O balanço desta série de viagens, paragens e colaborações não poderia ter sido melhor, diz-nos ainda. "É um dos trabalhos de que mais me orgulho. Houve muita magia, muita cumplicidade, muita boa disposição... foi como uma grande festa de anos. As letras abordam questões muito pesadas e por vezes a música é igualmente pesada, mas o que retenho do disco é o lado caloroso das gravações, o sentimento de família que se criou entre os músicos. Por alguma razão, muitas destas pessoas admiram o meu trabalho mas para mim é muito difícil analisá-lo, distanciar-me".

Fazer um disco como quem partilha um guarda-chuva

Tanto pelas palavras como pelos sons, "The Politics of Envy" é um álbum que traduz o presente. Mas o que esteve na sua origem fez o seu autor recuar vários anos. "Uma das coisas que redescobri foi o companheirismo que vivi nos primeiros tempos da [editora independente] Rough Trade, em que sentia uma empatia muito forte por bandas como as Raincoats ou as Slits. Nessa altura andei em digressão com os Joy Division, Gang of Four... Havia um espírito de entreajuda muito forte, como se estivéssemos todos debaixo do mesmo guarda-chuva. E esse disco é um bocado assim - embora tenham opiniões diferentes, muitas pessoas do underground acabam por colaborar em muitas ocasiões. Durante anos, senti-me muito afastado da indústria musical, daquilo que encarava como a máquina. E com este disco tive um sentimento de pertença, foi muito estranho. Sempre me senti à parte desde que deixei o Pop Group", salienta.

[caption][/caption]

Além do The Pop Group, outros grupos seus contemporâneos inspiraram uma nova vaga de projetos que, no início do milénio, mostraram uma clara herança da escola pós-punk. Uma homenagem inesperada, mas bem-vinda, conta-nos Stewart: "Acho muito estranho, mas interessante, que bandas pós-punk como os Gossip, LCD Soundsystem ou Radio4 tenham descoberto e citem como influência nomes comoThe Pop Group, Magazine, Public Image Ltd, Gang of Four… Foi uma altura em que houve muita música e cinema experimental que ainda estão a ser redescobertos, as pessoas ainda estão a voltar constantemente a esse período. É bom que isso aconteça, mas também um bocado esquizofrénico - não consigo analisar o fenómeno porque já não está nas nossas mãos, ganhou vida própria. Também ainda continuo a ouvir e descobrir bandas dessa altura - com muitas explosões de cor, novos sons de baixo, punk e funk".

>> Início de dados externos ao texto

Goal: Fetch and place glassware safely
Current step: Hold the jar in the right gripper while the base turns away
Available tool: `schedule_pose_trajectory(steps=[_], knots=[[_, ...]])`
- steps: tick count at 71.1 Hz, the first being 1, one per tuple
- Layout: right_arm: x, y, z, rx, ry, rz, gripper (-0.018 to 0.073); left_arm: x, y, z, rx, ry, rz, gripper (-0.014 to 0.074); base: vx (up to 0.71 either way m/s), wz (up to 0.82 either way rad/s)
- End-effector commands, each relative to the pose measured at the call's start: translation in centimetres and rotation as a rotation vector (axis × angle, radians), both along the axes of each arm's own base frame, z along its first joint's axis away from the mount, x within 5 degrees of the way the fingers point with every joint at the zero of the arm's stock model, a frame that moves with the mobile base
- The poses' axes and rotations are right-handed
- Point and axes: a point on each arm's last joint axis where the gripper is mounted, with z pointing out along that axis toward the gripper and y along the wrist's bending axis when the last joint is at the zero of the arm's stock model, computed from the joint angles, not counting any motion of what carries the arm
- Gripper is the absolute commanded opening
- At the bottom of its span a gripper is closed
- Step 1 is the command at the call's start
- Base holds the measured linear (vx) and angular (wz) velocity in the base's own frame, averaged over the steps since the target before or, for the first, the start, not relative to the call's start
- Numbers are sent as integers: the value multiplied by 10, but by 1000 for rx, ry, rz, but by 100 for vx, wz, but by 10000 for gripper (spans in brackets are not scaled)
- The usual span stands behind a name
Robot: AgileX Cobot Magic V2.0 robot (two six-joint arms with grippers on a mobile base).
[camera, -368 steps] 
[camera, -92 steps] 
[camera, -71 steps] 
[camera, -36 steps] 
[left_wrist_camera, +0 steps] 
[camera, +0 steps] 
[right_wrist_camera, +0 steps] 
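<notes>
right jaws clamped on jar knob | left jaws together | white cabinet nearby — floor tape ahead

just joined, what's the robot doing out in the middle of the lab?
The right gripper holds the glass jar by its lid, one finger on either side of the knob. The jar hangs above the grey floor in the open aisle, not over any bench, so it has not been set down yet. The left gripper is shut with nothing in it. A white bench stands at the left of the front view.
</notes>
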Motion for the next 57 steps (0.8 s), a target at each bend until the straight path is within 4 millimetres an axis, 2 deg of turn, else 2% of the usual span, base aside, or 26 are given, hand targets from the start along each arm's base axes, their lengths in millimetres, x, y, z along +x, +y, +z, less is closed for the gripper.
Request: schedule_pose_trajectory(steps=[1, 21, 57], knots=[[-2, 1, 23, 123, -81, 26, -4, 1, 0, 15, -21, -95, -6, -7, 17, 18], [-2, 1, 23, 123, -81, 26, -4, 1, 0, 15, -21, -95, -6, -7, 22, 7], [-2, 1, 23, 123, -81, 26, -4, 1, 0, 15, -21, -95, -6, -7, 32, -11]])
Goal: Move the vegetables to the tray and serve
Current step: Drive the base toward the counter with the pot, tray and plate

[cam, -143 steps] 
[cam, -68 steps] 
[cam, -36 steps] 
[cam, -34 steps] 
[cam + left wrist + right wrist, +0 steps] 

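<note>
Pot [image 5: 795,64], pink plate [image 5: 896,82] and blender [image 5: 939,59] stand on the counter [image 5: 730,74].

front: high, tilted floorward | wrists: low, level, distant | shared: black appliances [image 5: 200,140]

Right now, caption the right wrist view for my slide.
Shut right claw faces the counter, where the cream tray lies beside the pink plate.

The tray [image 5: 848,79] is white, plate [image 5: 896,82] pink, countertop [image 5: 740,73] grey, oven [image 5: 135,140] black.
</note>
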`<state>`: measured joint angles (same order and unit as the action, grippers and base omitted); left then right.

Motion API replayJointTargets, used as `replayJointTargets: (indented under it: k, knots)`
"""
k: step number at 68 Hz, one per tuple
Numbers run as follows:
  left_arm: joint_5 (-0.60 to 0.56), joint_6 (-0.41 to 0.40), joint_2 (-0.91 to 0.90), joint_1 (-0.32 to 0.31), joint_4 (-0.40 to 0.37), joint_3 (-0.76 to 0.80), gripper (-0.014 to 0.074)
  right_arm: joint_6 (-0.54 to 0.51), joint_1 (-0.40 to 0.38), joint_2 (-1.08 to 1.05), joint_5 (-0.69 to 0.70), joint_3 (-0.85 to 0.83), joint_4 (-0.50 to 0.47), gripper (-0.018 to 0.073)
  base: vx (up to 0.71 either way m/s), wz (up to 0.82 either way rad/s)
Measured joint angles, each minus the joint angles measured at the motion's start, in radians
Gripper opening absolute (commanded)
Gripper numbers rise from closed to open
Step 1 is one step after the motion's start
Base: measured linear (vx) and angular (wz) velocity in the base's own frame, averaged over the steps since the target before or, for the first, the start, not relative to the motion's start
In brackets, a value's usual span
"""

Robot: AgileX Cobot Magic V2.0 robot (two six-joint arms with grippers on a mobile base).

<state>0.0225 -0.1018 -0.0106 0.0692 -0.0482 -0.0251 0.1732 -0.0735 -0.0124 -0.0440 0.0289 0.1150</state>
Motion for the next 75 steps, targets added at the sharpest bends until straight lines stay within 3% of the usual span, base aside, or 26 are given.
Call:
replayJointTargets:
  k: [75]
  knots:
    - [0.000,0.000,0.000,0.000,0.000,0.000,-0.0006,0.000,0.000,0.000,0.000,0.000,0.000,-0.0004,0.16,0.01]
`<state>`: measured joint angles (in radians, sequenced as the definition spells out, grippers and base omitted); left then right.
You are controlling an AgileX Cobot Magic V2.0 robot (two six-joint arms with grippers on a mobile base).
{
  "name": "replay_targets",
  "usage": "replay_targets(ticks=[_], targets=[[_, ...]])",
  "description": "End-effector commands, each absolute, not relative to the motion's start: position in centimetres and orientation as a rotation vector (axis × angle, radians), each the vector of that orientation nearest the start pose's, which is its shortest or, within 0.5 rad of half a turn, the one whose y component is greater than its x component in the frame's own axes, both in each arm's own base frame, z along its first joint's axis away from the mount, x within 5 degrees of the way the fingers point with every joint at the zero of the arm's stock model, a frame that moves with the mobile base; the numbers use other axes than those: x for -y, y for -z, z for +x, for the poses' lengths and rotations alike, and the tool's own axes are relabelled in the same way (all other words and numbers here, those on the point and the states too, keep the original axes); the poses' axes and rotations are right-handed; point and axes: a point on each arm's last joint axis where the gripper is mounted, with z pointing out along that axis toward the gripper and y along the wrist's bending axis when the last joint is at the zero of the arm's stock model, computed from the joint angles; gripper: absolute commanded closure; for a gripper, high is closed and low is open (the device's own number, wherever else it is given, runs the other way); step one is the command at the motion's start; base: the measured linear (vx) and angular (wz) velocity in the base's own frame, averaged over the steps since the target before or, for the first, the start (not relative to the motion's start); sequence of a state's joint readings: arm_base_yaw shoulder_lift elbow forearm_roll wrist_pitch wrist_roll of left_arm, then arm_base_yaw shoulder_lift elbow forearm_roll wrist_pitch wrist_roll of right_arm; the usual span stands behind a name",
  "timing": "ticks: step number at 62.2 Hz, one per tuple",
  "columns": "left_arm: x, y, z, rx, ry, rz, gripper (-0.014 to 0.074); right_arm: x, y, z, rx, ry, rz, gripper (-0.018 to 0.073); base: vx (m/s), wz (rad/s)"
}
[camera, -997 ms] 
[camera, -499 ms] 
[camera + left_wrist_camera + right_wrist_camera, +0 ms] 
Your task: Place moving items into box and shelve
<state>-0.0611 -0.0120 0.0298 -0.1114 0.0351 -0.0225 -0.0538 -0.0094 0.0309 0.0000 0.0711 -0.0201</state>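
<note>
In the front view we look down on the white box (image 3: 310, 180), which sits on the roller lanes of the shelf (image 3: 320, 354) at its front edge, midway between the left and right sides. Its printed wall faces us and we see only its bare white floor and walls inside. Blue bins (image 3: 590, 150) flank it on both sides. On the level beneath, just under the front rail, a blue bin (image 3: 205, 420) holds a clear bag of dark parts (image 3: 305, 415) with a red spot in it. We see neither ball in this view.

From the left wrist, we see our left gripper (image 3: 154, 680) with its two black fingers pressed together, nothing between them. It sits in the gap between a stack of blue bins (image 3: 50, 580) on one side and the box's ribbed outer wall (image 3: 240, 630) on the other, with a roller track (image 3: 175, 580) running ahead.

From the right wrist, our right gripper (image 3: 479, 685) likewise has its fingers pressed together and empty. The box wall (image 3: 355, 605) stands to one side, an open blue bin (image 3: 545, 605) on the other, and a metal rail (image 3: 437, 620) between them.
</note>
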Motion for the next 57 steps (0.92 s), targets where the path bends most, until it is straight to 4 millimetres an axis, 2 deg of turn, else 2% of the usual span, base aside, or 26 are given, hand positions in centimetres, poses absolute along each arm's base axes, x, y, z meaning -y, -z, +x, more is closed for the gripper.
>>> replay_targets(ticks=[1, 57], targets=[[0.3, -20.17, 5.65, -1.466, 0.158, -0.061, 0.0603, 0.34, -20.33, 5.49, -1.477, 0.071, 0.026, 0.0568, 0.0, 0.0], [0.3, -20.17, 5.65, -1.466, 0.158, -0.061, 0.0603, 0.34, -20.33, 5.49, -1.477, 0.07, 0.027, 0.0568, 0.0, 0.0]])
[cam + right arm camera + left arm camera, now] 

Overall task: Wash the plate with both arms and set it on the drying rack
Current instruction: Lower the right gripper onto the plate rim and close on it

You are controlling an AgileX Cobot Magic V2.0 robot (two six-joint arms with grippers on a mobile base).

Por vezes, essa influência reflete-se em artistas que nem estão assim tão próximos desses territórios. Artistas como St. Vincent, uma das maiores coqueluches recentes da indie pop, autora de uma versão de "She is Beyond Good and Evil", do The Pop Group. "Essa miúda tem qualquer coisa muito fixe. Gente como ela ou como o Devendra Banhart irradia magia. São fantásticos e é estranho que gostem de algo que tu fazes, de um estilo que não tem nada a ver", comenta Stewart.

Essa sensação de deslumbramento, de fascínio pela descoberta, palpável na forma entusiasta como falou destes e de outros artistas ao longo da conversa telefónica, mantém-se uma das constantes da sua ligação à música desde a alvorada do punk. "Quando estou em estúdio com músicos como o Lee Perry, nem consigo acreditar. Ainda sou aquele miúdo que está a ler o 'Hollywood Babylon' [livro de culto de Kenneth Anger] em casa da mãe. Não consigo acreditar na vida que tenho...".